Temporary Insanity Defense
Newspaper reporters watched this case closely and learned from the defense team that the defendant planned to offer a defense of temporary insanity. Stephenson was so angry, brooding after learning of the plans and eventual marriage of his daughter to a Catholic, black man, he lost his ability to understand what he was doing.
According to Sharon Davies in her article about the murder, Tragedy in Birmingham, Stephenson was a Klansman, as were his defense attorneys including Hugo Black later a U.S. Senator and a Supreme Court Justice. Franklin Roosevelt appointed Black to the Supreme Court in 1937. Davies also writes that the KKK funded the defense team.
Black as Supreme Court Justice wrote the majority opinion in Korematsu v.
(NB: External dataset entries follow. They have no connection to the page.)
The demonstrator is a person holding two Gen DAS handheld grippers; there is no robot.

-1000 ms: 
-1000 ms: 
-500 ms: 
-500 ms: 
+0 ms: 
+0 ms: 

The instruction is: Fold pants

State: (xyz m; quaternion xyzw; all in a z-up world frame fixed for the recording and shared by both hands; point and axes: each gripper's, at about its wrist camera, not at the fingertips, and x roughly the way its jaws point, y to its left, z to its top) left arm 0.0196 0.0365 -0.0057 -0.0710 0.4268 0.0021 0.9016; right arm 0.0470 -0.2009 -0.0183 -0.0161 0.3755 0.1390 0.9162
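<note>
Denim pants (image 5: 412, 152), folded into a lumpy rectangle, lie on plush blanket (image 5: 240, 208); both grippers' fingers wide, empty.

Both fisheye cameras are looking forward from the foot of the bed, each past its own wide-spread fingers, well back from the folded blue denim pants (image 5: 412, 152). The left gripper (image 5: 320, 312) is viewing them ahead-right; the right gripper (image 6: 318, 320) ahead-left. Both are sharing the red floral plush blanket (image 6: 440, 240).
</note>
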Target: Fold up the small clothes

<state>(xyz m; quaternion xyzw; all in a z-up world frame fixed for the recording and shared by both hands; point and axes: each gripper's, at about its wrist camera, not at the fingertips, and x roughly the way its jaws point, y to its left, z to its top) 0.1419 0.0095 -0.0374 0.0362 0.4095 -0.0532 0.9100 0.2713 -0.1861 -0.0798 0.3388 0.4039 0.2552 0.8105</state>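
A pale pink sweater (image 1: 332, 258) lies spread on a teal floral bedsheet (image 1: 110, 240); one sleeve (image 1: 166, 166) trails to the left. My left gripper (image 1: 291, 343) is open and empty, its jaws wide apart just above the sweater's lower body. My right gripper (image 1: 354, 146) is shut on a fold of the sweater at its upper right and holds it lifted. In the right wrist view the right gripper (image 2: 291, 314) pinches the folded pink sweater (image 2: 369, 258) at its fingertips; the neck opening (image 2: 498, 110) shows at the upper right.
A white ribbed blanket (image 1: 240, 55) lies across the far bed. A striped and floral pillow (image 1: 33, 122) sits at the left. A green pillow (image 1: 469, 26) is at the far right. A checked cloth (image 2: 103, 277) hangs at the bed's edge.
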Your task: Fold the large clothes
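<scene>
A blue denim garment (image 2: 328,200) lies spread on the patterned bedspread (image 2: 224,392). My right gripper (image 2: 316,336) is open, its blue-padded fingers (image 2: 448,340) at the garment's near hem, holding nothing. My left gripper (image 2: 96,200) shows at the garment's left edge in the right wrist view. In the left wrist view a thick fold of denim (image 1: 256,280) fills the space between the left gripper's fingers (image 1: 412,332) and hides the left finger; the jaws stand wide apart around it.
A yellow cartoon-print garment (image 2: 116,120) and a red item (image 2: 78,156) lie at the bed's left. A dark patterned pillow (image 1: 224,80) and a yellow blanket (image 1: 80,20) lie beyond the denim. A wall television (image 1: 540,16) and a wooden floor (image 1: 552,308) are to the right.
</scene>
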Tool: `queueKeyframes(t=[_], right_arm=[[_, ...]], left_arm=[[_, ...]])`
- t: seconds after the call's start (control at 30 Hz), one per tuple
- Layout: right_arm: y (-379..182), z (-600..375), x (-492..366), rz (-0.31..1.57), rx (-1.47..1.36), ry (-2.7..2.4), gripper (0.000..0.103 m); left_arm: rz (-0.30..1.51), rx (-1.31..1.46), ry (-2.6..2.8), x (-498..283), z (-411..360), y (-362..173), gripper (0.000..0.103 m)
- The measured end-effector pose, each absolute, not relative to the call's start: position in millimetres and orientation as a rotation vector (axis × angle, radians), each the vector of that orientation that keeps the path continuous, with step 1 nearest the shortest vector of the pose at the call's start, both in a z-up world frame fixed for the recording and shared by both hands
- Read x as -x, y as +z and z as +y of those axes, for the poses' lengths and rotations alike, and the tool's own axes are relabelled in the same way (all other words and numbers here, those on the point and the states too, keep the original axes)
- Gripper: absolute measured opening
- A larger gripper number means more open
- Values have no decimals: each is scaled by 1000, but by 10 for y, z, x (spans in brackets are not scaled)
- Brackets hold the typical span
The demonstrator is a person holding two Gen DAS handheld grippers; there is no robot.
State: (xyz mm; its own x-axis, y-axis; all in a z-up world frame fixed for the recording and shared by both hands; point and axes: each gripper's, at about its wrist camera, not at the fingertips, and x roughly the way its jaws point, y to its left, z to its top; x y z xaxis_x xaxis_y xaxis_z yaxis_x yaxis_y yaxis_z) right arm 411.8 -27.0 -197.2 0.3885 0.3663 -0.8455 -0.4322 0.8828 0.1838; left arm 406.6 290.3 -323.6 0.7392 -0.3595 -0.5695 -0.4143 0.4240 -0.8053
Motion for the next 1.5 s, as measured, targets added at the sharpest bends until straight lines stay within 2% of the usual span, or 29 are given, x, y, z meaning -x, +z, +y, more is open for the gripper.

United States which declared legal FDR’s order for Japanese Internment writing that it was not necessary to address issues of racism in the case.
The Methodist preacher claimed in his testimony that the priest attacked him upon his approach and he fired his gun in self-defense. There were no eyewitnesses, some were in earshot of the incident and testified they did not hear any form of a struggle.
Reverend Stephenson’s former employer, a barber, testified at trial that the preacher could not be trusted to tell the truth even under oath, according to published reports.
The Verdict
The weeklong trial for manslaughter charges against Reverend Stephenson began in October of 1921. After several days of testimony for and against the defendant, the jury deliberated for two hours and at 10:30 p.m. on a Friday night the jury delivered a unanimous decision of not guilty. Reverend Stephenson was freed.
Had he been found guilty, it might be interesting to see what would have transpired because after the trial, the names and occupations of all the jurors appeared in local reports.
It is slightly over one hundred years later. The names of Father James Edward Coyle and Reverend Edwin Stephenson to say nothing of Mr. and Mrs. Pedro and Ruth Gussman may not be well known in our society. We can call them to mind to think of a time when politicians railed against Catholics, when mixed marriages were grounds for murder and when an angry father killed the priest who presided over the Catholic wedding of his daughter to a Black, Catholic man on a hot, Summer night in Birmingham, Alabama and freed by a jury of his peers.
Unless otherwise noted, the sources of this article are from the newspaper coverage of the Birmingham, (Alabama) News in 1921.